Effects of the Aqueous Extract from Tabebuia roseoalba and Phenolic Acids on Hyperuricemia and Inflammation

1Laboratório de Plantas Medicinais, Escola de Farmácia, Universidade Federal de Ouro Preto, 35400-000 Ouro Preto, MG, Brazil
2Departamento de Química, Instituto Federal de Minas Gerais, Campus Ouro Preto, 35400-000 Ouro Preto, MG, Brazil

Correspondence should be addressed to Dênia Antunes Saúde-Guimarães

Received 11 June 2017; Revised 19 September 2017; Accepted 30 October 2017; Published 11 December 2017

Academic Editor: Hyunsu Bae

Copyright © 2017 Zilma Schimith Ferraz-Filha et al. This is an open access article distributed under the Creative Commons Attribution License, which permits unrestricted use, distribution, and reproduction in any medium, provided the original work is properly cited.

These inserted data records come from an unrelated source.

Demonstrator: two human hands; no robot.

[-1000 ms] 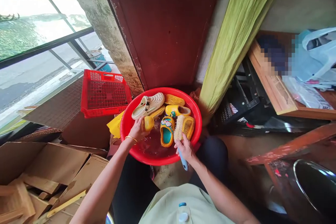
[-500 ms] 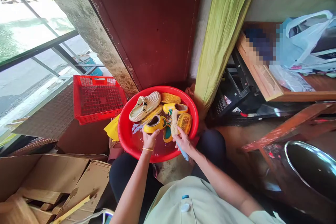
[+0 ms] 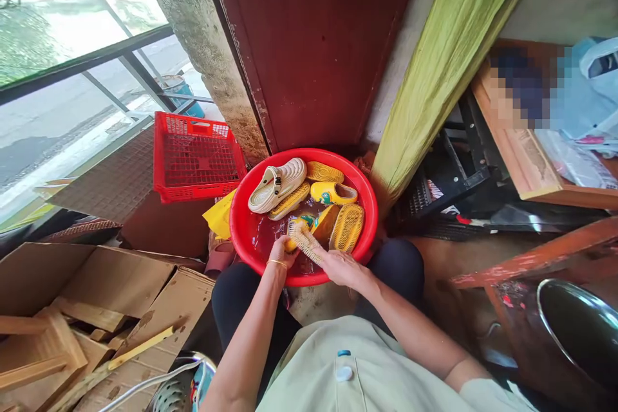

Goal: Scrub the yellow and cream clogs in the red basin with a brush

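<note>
Basin (image 3: 371,206): beige clog (image 3: 284,181), far-left edge
Your left fingers (image 3: 278,250): pinching yellow clog (image 3: 290,244)
Right fingers (image 3: 331,260): gripping brush (image 3: 306,241)
Behind: maroon door (image 3: 318,51)

seemingly a cluttered home corner beside a street (image 3: 43,125), with maroon door (image 3: 318,58), yellow-green curtain (image 3: 434,77), cardboard box (image 3: 159,315)

Reaching Low and Inward

Stretching the left forearm (image 3: 255,322) forward, slanting inward to a gripping left hand (image 3: 281,252). Angling the right forearm (image 3: 410,325) diagonally inward to the right hand (image 3: 340,266), back uppermost and likewise gripping. Holding both hands near each other, with knees (image 3: 403,270) spread.
</note>
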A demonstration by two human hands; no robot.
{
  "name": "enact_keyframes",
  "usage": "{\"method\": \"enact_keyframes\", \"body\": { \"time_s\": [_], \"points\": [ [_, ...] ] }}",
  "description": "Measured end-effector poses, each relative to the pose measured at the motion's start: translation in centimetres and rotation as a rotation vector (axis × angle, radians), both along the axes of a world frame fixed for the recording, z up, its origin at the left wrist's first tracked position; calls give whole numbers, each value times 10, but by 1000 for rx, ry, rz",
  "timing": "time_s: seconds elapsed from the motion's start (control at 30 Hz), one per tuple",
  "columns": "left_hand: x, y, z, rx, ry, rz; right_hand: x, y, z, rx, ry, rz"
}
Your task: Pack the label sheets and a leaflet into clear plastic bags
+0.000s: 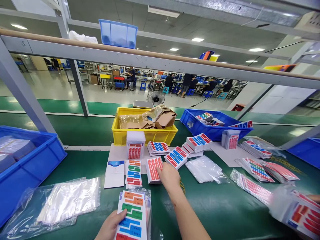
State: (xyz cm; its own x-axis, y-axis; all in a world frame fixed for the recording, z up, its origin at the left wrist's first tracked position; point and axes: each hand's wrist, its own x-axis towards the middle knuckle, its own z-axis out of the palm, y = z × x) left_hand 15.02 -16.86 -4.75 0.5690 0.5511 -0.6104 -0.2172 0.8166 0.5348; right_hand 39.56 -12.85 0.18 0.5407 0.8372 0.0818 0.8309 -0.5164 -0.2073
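Note:
My left hand (pixel 112 224) holds a printed card (pixel 133 213) with orange, green, blue and red shapes, its thumb over the front and clear plastic behind it. Further forward, my right hand (pixel 168 175) has its fingers on a stack of red-and-white cards (pixel 153 171); its fingertips are partly hidden. Left of that stack lie a multicoloured card pile (pixel 133 175) and a white booklet (pixel 114 175). Behind stand a pile of red cards (pixel 135 150) and a stack with blue and red shapes (pixel 158 147). Another such stack (pixel 176 156) touches the right hand's area.
Clear bags lie left (pixel 70 200) and right (pixel 205 168). A yellow bin (pixel 145 135) holds brown paper. Blue bins stand at left (pixel 47 160) and back right (pixel 215 133). At the right edge, another person's hand (pixel 314 198) is beside bagged cards (pixel 300 213).

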Motion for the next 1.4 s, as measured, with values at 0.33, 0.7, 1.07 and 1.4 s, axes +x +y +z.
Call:
{"method": "enact_keyframes", "body": {
  "time_s": [0.33,0.7,1.07,1.4],
  "points": [
    [1,5,-8,-70,-61,87,-7,-31,0,279,770,153],
    [15,-5,-13,221,-175,117,-91,-87,-38,196,1307,164],
    [11,-5,-18,380,-109,67,-72,-79,-50,107,764,308],
    [3,-3,-13,571,-105,-139,-67,-71,-35,166,1709,439]
  ]
}}
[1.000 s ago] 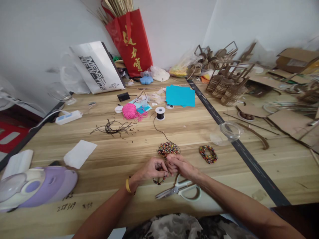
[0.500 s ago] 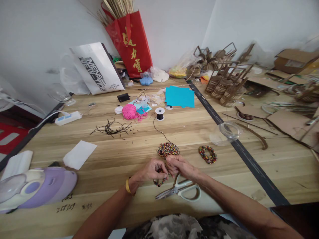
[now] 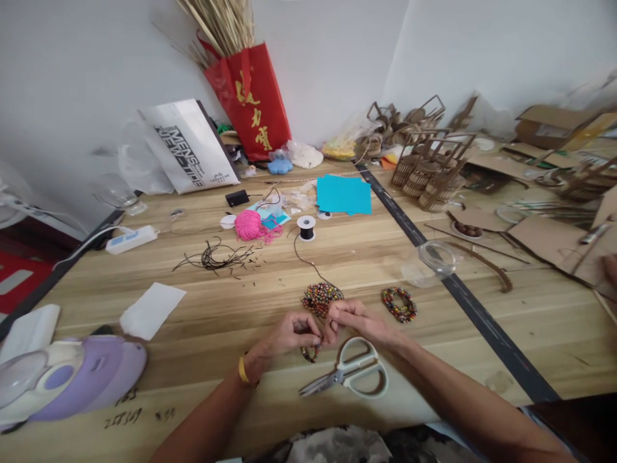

Tabebuia species (Bignoniaceae) have long been used in folk medicine as anti-inflammatory, antirheumatic, antimicrobial, and antitumor. The aim of this study was to investigate if aqueous extract from the leaves (AEL) of Tabebuia roseoalba (Ridl.) Sandwith, Bignoniaceae, and its constituents could be useful to decrease serum uric acid levels and restrain the gout inflammatory process. HPLC analysis identified caffeic acid and chlorogenic acid in AEL. Antihyperuricemic effects and inhibition of liver XOD (xanthine oxidoreductase) by AEL and identified compounds were evaluated in hyperuricemic mice. Anti-inflammatory activity was evaluated on MSU (monosodium urate) crystal-induced paw edema. In addition, AEL antioxidant activity in vitro was evaluated. AEL, caffeic, and chlorogenic acids were able to reduce serum uric acid levels in hyperuricemic mice probably through inhibition of liver xanthine oxidase activity and significantly decreased the paw edema induced by MSU crystals. AEL showed significant antioxidant activity in all evaluated assays. The results show that the AEL of Tabebuia roseoalba can be a promising agent for treatment for gout and inflammatory diseases. We suggest that caffeic and chlorogenic acids may be responsible for the activities demonstrated by the species.